Balls blames stammer for autumn statement slip-up
Ed Balls has refused to apologise for his confused response to the autumn statement yesterday, after the shadow chancellor got basic facts wrong in his response to George Osborne.
Balls was initially guilty of a slip of the tongue when he told the Commons that "the national deficit is not rising", prompting an instant barrage of mockery from the government benches.
He then committed a further factual error in his correction, telling MPs: "I will say it again.

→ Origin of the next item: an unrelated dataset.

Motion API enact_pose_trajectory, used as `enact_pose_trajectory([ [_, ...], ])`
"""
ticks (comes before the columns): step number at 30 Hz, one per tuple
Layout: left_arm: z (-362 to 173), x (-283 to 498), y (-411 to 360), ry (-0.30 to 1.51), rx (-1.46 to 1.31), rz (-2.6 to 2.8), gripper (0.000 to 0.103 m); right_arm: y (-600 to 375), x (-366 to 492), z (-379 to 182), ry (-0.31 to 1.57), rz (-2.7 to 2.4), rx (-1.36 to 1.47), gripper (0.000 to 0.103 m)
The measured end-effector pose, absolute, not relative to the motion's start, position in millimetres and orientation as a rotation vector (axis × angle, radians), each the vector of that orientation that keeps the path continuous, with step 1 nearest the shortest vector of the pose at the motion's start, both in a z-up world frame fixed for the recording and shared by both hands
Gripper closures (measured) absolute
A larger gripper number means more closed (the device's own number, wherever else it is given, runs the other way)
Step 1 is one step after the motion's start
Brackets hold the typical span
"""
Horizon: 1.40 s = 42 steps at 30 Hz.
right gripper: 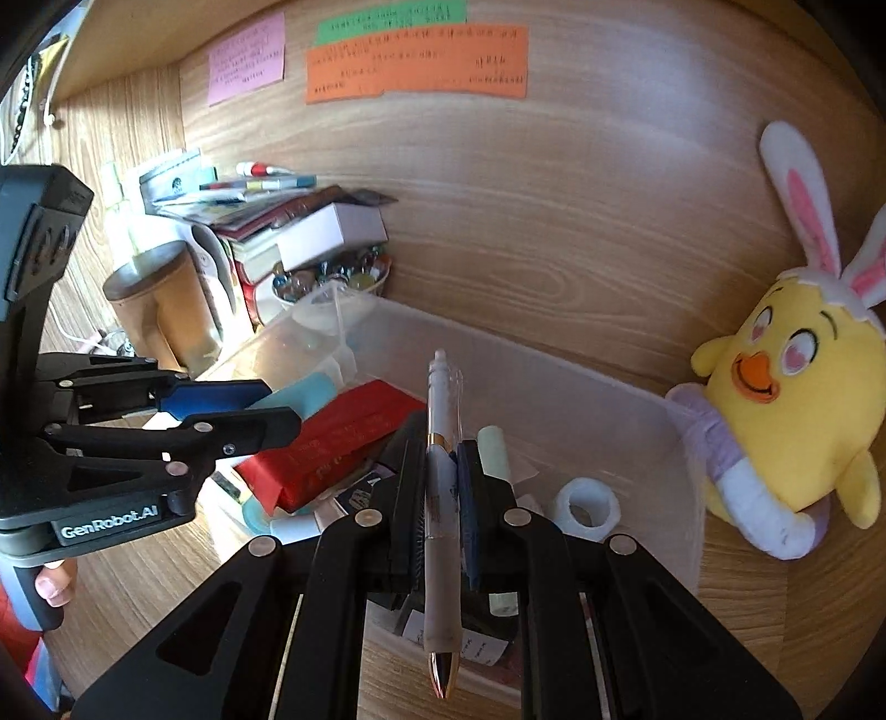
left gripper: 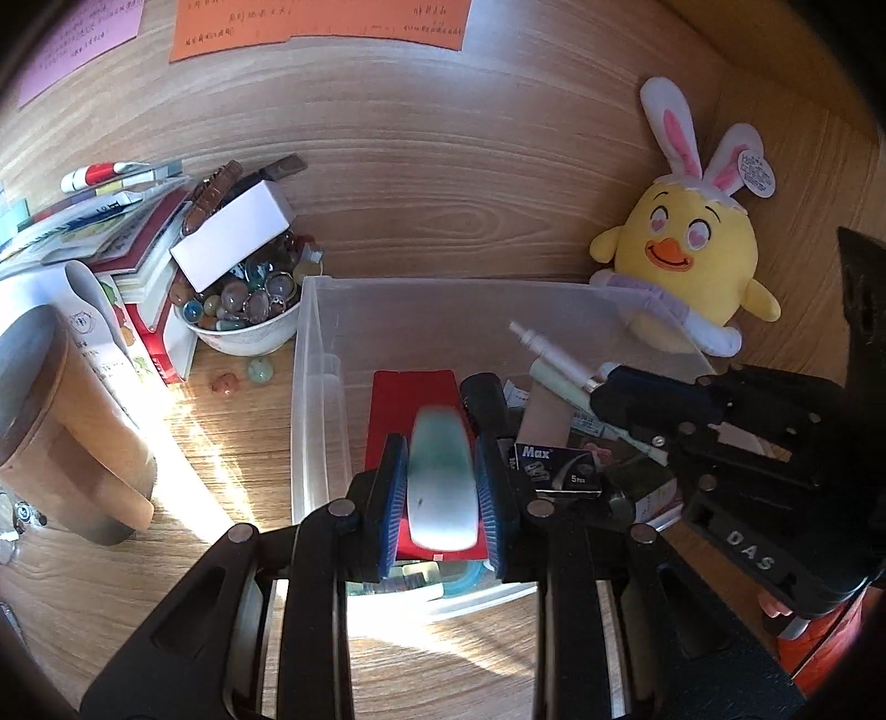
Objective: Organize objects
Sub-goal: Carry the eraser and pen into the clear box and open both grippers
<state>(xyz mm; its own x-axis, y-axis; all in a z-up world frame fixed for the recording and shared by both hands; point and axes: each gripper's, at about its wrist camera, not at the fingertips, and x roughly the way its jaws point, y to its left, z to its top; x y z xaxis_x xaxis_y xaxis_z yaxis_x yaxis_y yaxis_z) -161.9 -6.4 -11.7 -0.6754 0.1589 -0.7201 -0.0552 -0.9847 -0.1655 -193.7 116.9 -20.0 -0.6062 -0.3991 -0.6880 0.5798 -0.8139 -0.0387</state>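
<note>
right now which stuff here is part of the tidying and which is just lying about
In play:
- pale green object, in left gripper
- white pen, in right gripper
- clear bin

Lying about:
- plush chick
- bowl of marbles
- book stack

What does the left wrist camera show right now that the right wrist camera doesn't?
Only the left wrist view: the Max staple box in the bin and two loose stones on the desk.
Only the right wrist view: a white tape roll and the green note.
Both: the clear bin, plush chick, red packet, and both loaded grippers.
</note>
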Motion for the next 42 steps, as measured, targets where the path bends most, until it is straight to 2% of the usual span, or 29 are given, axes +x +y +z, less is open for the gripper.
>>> enact_pose_trajectory([
  [7,-11.1,-160.7,-5.5,-0.189,-1.205,2.751,0.078,114.4,-198.3,-26.8,0.350,-2.346,0.997,0.091],
  [14,1.1,-147.0,-3.5,-0.178,-1.154,2.763,0.072,127.1,-186.8,-10.3,0.309,-2.375,0.967,0.078],
  [20,13.1,-128.2,-0.5,-0.161,-1.084,2.790,0.056,138.3,-168.3,3.0,0.281,-2.398,0.933,0.071],
  [22,17.3,-120.0,1.8,-0.143,-1.057,2.802,0.049,140.9,-160.2,5.8,0.281,-2.407,0.917,0.066],
  [24,20.5,-112.9,3.4,-0.124,-1.034,2.817,0.042,144.5,-151.7,8.8,0.274,-2.425,0.896,0.050],
  [27,24.3,-100.6,6.7,-0.087,-0.991,2.856,0.031,150.2,-139.6,13.6,0.261,-2.455,0.853,0.036],
  [30,26.7,-89.3,7.9,-0.084,-0.944,2.883,0.014,154.6,-128.9,17.7,0.254,-2.480,0.822,0.028],
  [32,27.7,-81.7,8.1,-0.077,-0.907,2.918,0.006,157.2,-122.3,19.5,0.252,-2.496,0.807,0.025],
  [37,27.1,-68.5,13.4,-0.007,-0.876,2.945,0.004,164.4,-106.9,20.0,0.233,-2.539,0.782,0.021],
  [42,21.8,-60.3,14.3,-0.043,-0.893,2.932,0.004,170.0,-97.5,13.8,0.186,-2.560,0.791,0.021],
])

Our economy is contracting this year; government borrowing and the deficit are revised up this year, next year and every year; and the national debt is rising, not falling."
The UK economy is now forecast to contract by 0.1% in 2012 and Osborne confirmed yesterday he had failed to meet his "supplementary" goal of national debt beginning to fall by the end of the parliament.

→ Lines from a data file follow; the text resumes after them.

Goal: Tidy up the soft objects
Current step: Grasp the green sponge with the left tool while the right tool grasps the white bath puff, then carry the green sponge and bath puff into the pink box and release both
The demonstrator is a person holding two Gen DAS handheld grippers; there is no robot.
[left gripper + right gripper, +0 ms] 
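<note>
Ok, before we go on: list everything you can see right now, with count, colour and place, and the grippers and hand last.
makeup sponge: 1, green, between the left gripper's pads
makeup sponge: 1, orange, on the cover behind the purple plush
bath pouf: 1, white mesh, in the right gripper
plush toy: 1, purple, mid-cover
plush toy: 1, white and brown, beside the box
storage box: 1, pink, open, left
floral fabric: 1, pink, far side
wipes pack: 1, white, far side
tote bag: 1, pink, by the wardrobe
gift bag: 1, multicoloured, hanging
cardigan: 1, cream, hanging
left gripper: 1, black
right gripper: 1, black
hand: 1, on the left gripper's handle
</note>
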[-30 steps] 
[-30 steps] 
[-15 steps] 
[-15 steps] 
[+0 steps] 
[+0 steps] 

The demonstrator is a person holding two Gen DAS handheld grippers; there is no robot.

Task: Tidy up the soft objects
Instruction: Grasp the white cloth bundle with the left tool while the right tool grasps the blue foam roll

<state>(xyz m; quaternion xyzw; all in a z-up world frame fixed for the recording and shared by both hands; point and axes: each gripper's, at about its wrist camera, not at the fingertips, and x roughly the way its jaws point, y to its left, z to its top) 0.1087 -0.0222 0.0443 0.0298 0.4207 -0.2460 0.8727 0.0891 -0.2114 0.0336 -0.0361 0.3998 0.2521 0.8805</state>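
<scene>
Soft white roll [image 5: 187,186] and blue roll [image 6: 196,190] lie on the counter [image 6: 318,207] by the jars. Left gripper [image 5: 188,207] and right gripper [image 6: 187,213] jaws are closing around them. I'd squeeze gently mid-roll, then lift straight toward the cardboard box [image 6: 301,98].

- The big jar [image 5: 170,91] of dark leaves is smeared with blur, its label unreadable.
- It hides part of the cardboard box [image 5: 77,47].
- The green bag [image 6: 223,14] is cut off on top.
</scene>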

But the transfer of Royal Mail pension funds to the public sector led to a one-off reduction. Borrowing in 2012 will be £108 billion, down from £125 billion in 2011.

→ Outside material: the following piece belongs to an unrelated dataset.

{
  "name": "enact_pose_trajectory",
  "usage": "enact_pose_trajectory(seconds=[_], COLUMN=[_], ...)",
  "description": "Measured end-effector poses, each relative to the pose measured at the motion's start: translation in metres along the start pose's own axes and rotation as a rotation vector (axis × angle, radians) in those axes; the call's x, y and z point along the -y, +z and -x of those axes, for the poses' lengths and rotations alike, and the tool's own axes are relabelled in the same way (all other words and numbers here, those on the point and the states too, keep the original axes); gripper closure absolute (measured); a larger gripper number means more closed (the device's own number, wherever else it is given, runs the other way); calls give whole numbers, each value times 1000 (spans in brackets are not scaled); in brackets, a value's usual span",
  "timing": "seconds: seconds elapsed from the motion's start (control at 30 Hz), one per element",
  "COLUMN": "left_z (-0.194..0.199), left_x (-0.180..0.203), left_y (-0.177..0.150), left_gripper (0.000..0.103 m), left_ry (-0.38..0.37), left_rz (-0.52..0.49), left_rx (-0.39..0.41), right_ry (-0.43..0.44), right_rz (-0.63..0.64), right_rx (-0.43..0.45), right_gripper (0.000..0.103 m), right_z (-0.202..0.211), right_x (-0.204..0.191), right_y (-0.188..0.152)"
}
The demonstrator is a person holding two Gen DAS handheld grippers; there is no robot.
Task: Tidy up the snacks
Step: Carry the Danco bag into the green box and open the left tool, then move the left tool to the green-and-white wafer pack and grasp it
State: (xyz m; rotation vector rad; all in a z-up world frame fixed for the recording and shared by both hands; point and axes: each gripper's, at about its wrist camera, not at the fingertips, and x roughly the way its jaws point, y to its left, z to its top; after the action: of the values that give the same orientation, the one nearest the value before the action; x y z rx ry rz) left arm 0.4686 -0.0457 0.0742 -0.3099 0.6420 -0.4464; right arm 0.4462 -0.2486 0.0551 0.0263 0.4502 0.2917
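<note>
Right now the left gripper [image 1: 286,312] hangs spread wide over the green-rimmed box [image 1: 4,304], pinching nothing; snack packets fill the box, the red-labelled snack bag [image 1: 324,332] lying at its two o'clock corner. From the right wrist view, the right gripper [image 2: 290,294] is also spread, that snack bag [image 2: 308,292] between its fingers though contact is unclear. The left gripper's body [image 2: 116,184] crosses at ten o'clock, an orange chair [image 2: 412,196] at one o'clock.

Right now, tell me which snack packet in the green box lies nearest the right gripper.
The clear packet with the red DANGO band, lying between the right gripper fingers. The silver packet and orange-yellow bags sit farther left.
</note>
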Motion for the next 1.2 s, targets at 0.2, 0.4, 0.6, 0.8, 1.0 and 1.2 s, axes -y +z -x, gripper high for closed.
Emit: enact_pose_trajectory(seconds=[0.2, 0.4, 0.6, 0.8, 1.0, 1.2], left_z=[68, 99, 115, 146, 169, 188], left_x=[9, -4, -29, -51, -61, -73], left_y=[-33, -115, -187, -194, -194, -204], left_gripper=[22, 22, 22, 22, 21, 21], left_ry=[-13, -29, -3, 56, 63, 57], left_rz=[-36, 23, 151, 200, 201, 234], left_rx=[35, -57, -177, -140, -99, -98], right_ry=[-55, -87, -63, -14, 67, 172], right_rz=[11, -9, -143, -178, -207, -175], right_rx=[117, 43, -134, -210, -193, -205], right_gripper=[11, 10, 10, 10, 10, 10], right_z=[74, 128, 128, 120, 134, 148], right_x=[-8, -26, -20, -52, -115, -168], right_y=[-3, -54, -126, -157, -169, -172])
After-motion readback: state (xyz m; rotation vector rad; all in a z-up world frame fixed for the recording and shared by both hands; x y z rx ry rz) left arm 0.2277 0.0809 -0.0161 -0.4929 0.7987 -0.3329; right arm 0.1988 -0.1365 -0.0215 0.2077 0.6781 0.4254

With or without the transfer of excess cash from the Bank of England's asset purchase facility to the Treasury, Osborne told MPs yesterday, the deficit is falling.
It stood at 7.9% in 2011 and is dropping to 6.9 per cent in 2012 and 6.1% in 2012.
Balls continued to repeat his claim that both borrowing and the deficit were rising in 2012 throughout his statement.
"Everybody knows with me I have a stammer and sometimes my stammer gets the better of me," he told the Today programme this morning. "Especially when I have the chancellor and the prime minister and 300 Conservative MPs yelling at me at the top of their voices."
He said people's jobs were at stake, accused the chancellor of adopting a "sleight of hand" approach to the figures and insisted he needed to continue fighting the government's policies, before adding: "I don't apologise for one second. I'll keep making the arguments."
Osborne was dismissive in his response to Balls' comments in the Commons yesterday, after Balls claimed that Osborne was "not wavering, but drowning".
"There is only one person in the chamber who is drowning, and it is the shadow chancellor," the chancellor said.
"That was the worst reply to an autumn statement I have ever heard in this House. If one thing changes as a result of this statement, it might be a shadow Cabinet reshuffle."
Osborne continued his attack on his opposite number in his Today programme interview this morning.
"The reason why the House of Commons doesn't take Ed Balls very seriously – it's because he was the chief economic adviser when it all went wrong. He never admits he was there at the scene of the crime," he said.
"I think a more sensible approach for the Labour party… is that they should acknowledge some things went wrong, they went into a big bust, the banking system was poorly regulated. If they said all of those things I think people would be more willing to listen to Ed Balls there and elsewhere."